MATH6005/6182 probability of rainfall

MATH6005/6182 Assignment 1

MATH6005: Worth 20%

MATH6182: Worth 20% Submission date: 18th November, 2024 Rules

You must work on your own on this assignment with no help from others or GenAI.

• You must submit a single Jupyter notebook file as a submission.
• Clearly indicate your name and student number on the code. Save the file with your studentnumber, e.g student number.ipynb

• Ensure that your code is clean, well-structured, and free of errors. Non-functioning codes will bepenalized.

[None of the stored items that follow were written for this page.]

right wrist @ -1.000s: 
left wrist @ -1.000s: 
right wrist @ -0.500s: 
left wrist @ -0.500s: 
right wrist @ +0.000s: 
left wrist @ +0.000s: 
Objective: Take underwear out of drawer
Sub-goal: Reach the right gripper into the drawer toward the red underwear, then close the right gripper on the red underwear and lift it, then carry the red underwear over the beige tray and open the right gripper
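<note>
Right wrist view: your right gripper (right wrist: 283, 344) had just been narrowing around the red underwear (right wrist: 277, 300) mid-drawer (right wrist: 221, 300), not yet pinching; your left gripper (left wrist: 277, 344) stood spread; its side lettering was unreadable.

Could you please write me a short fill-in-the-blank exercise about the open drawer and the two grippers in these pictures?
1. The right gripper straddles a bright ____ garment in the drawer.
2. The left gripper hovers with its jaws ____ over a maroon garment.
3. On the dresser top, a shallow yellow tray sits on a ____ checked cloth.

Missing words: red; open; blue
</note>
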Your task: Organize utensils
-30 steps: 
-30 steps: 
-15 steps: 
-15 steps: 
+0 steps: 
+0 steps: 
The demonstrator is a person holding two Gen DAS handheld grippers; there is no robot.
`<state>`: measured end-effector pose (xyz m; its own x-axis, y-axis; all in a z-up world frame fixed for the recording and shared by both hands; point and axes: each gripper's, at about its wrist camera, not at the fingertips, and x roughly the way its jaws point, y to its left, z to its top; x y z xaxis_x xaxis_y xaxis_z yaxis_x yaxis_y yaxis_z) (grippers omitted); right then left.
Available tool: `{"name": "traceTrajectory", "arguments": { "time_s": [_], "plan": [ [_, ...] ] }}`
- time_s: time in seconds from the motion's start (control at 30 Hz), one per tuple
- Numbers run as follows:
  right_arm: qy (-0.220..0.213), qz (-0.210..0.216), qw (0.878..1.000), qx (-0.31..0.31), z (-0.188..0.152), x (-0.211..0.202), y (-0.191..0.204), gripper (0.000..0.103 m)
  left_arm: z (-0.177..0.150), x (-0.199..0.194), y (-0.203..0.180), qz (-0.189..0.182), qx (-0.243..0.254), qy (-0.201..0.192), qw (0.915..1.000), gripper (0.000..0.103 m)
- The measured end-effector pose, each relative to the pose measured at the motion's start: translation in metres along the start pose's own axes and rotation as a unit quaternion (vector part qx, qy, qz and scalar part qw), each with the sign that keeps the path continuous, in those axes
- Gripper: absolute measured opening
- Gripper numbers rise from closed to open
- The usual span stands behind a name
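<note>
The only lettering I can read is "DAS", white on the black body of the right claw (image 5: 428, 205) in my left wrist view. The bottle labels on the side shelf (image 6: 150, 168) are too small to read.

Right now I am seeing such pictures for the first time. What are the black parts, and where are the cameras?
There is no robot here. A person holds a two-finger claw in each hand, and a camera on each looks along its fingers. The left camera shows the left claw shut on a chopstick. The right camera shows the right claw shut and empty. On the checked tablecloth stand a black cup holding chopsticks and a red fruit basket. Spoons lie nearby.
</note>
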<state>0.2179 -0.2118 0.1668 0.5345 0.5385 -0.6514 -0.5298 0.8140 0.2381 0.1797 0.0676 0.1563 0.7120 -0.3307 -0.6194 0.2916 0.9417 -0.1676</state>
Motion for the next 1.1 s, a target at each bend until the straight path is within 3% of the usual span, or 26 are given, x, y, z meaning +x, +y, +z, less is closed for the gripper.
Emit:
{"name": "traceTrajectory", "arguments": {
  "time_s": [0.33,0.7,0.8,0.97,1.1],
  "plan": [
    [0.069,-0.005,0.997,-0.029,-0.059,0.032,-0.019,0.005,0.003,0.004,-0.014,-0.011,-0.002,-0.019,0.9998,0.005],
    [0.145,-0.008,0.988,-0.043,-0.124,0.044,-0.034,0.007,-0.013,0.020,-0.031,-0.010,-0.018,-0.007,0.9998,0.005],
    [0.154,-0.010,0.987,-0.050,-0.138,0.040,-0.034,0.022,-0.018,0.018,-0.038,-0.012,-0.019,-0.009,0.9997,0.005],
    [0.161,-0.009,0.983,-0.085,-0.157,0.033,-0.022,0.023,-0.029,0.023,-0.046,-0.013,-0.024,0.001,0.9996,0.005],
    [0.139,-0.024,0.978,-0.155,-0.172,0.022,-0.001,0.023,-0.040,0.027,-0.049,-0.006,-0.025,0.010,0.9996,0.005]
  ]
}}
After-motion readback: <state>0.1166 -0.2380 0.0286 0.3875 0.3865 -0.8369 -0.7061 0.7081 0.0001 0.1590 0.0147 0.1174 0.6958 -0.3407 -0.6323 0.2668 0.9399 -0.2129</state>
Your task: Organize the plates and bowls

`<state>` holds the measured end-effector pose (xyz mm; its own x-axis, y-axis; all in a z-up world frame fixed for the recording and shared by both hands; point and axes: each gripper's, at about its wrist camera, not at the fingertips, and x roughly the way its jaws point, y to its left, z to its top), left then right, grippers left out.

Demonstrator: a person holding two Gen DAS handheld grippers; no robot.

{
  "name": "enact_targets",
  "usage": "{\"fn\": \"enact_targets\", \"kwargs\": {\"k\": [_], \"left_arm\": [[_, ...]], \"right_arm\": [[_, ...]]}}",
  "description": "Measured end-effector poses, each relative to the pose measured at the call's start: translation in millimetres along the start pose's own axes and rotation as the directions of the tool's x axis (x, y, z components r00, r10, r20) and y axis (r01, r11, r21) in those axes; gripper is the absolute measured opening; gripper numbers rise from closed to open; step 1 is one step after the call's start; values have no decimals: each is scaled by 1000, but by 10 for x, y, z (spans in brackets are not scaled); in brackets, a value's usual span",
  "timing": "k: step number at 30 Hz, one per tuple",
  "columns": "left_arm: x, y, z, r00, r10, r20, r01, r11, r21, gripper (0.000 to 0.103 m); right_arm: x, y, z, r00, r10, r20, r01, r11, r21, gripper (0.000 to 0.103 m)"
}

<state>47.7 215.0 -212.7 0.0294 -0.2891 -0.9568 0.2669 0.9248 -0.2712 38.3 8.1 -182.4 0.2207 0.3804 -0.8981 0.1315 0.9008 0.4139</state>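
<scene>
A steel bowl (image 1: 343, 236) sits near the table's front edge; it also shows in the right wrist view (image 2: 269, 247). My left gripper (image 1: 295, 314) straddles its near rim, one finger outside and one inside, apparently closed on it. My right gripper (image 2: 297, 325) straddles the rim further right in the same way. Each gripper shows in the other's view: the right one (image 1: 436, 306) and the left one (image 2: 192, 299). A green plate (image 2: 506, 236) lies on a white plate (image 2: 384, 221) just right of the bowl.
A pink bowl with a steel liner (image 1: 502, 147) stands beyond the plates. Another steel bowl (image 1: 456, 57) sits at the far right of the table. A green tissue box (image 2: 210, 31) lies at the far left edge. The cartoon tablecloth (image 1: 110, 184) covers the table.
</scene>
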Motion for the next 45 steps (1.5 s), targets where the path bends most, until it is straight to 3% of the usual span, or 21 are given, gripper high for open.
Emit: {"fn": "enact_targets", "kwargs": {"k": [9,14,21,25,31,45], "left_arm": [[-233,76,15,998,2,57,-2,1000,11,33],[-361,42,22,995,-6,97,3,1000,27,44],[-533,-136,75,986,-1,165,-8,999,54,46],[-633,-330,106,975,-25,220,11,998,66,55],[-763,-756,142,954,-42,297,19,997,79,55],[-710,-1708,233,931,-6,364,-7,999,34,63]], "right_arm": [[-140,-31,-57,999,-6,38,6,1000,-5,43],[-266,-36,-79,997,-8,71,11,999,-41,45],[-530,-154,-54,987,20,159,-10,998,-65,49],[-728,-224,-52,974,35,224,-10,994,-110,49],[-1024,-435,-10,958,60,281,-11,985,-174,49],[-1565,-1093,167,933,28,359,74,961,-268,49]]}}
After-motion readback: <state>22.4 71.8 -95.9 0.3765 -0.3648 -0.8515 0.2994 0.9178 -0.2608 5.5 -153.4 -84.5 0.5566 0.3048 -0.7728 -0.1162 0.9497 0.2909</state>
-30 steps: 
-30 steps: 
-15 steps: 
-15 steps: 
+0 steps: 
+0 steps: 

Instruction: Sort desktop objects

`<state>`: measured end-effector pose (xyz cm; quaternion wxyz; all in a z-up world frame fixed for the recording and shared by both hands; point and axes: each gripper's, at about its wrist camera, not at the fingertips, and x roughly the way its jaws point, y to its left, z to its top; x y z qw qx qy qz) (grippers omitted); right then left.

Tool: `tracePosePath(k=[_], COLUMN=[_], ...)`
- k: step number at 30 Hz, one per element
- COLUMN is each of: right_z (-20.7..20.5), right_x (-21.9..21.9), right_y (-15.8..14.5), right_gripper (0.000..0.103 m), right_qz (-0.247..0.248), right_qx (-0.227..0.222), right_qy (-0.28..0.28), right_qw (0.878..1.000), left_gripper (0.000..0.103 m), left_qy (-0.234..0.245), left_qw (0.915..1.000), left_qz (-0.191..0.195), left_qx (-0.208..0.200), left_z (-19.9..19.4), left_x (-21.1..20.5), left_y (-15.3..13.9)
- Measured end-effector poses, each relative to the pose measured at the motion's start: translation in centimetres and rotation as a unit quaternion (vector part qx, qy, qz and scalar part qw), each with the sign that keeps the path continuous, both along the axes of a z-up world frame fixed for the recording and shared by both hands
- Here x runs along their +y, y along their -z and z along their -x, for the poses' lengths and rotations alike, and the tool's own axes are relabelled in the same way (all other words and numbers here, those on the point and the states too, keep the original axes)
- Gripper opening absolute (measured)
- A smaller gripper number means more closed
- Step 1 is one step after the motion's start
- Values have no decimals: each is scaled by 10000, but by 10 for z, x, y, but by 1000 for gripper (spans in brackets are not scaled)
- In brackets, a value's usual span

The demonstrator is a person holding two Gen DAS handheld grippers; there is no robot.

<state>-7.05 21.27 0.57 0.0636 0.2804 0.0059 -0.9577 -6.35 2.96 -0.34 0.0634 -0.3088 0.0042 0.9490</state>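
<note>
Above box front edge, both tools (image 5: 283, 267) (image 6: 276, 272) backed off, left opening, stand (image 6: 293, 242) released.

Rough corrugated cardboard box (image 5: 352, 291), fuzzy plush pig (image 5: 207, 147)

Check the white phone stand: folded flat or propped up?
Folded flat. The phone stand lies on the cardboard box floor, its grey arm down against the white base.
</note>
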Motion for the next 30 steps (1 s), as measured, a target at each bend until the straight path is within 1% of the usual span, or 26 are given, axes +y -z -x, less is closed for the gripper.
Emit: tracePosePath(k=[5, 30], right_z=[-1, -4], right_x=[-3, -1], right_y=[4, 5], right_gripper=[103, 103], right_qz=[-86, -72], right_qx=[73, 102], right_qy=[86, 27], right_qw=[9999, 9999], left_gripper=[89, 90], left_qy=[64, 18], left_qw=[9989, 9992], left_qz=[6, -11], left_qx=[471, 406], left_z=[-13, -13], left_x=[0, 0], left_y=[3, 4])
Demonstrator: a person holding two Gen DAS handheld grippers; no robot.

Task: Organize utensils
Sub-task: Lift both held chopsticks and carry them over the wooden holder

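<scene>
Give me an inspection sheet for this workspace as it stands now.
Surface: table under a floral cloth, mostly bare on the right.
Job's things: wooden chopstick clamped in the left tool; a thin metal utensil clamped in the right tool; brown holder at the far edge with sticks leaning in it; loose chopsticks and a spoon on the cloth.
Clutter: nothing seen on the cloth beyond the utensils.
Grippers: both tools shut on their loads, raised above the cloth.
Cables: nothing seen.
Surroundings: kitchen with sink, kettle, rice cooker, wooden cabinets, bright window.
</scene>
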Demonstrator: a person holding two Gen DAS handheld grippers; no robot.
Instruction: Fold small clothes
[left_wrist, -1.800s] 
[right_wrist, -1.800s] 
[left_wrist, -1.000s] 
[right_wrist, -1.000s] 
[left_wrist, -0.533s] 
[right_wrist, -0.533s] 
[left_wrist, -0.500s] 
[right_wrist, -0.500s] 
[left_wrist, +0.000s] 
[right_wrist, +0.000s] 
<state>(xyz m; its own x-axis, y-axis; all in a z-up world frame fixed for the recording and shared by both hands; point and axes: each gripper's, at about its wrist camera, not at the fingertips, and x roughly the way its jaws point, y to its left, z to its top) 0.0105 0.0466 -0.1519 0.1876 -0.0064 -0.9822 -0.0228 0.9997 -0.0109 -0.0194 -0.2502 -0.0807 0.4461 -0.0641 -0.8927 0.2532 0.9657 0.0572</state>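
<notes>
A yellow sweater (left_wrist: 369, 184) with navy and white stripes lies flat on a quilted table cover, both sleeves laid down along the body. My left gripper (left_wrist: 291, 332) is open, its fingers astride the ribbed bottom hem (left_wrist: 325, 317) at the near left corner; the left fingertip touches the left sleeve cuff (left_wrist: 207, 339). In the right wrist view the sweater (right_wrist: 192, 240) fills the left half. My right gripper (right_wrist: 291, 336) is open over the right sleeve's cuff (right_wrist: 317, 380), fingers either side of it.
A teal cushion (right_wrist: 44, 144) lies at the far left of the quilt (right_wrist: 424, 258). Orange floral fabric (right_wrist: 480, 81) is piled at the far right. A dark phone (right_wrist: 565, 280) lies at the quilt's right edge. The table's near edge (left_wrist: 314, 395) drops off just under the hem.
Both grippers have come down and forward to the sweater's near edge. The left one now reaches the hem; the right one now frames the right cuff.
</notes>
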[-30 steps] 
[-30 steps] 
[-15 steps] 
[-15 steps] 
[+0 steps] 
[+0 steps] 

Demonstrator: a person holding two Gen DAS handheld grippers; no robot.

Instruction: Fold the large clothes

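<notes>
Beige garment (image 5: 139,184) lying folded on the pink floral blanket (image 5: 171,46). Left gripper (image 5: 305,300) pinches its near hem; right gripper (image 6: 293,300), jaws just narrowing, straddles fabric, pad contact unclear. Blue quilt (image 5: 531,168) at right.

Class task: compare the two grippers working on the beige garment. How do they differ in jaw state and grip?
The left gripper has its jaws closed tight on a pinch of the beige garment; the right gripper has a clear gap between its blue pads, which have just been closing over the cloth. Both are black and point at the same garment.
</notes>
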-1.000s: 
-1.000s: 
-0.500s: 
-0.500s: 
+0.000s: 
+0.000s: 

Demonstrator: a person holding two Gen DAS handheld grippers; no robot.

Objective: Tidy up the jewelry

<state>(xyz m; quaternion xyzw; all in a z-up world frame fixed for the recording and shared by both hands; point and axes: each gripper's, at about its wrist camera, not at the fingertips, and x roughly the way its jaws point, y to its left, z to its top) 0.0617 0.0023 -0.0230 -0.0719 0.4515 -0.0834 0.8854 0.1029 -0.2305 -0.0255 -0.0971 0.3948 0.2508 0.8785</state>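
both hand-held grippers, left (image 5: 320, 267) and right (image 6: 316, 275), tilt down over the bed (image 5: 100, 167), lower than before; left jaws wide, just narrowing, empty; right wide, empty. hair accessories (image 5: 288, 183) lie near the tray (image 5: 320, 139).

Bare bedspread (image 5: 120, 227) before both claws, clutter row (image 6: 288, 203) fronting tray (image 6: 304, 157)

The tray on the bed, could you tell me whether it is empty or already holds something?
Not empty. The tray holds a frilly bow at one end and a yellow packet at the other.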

Problem 1 (40 marks) he electricity consumption in a household is modeled as follows:U(t) = (B + C(t) + f(A, t)) × F(t)where B represents the minimum base usageindependent of other factors, C(t) is the dynamic electricityconsumption based on the daily temperature, defined as C(t) = −κ · T[t], with κ with κ being a constant

and T[t] the temperature (◦C) on day t, f(A, t) 代写MATH6005/6182  probability of rainfall  models the electricity consumption based on the number of

occupants A, defined as f(A, t) = A · (uM + UE + Uof f ), where uM is the occupant usage during morningpeak hours (6am–9am), uE is the usage during evening peak hours (6pm - 10pm) and uof f is the usage atoff-peak hours and F(t) is the daily adjustment factor, set as 1.2on weekdays and 0.8 on weekends. Giventhe following parametersB = 50kW h; k = 0.1, A = 5, uM = 1.5kWh, uE = 2.0kW h and uof f = 0.5kW h Simulate a random dataset for daily temperature T[t] over 28 days, with a mean of 20◦C and a standarddeviation of 10◦C. Take the first day to be a Monday.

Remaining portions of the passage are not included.